_Your instructions_
All of the data below should be printed again word for word, pictures excluded.

····················

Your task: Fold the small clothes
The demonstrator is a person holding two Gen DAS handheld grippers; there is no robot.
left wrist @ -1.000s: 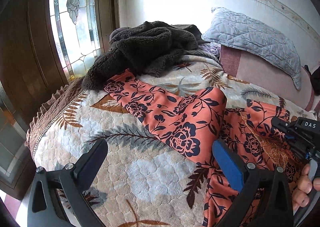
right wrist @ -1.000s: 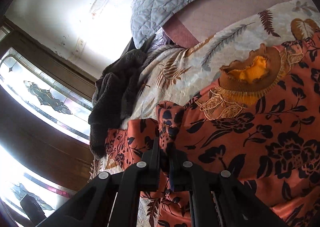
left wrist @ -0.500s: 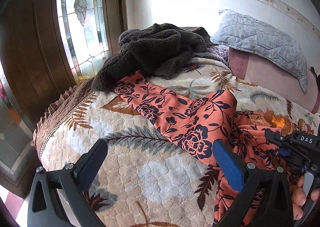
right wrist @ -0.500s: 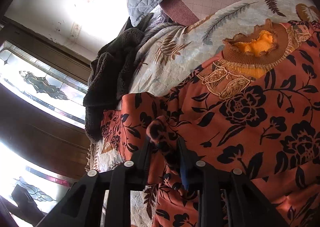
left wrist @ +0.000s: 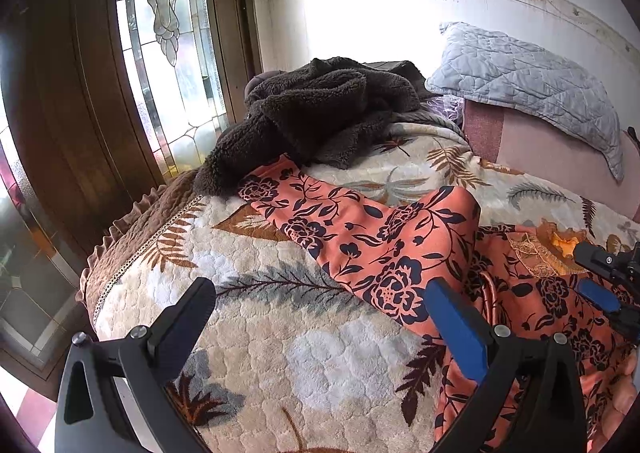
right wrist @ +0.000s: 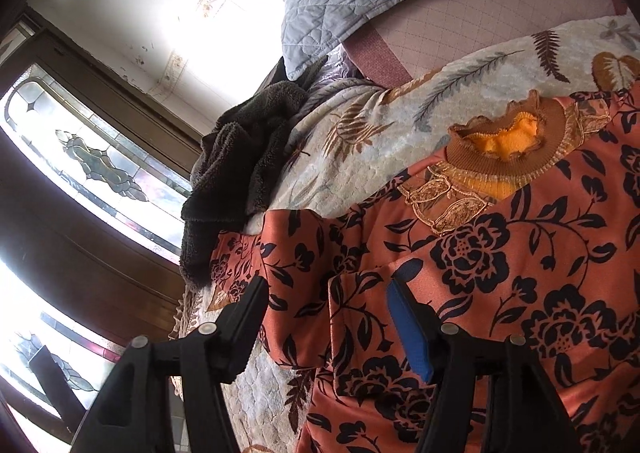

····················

_Output of the exercise_
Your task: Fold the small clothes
The demonstrator is a person holding two Gen DAS handheld grippers; there is no robot.
left wrist @ -1.000s: 
right wrist @ -1.000s: 
left wrist @ -0.500s: 
right wrist @ -0.500s: 
left wrist @ +0.000s: 
right wrist @ +0.000s: 

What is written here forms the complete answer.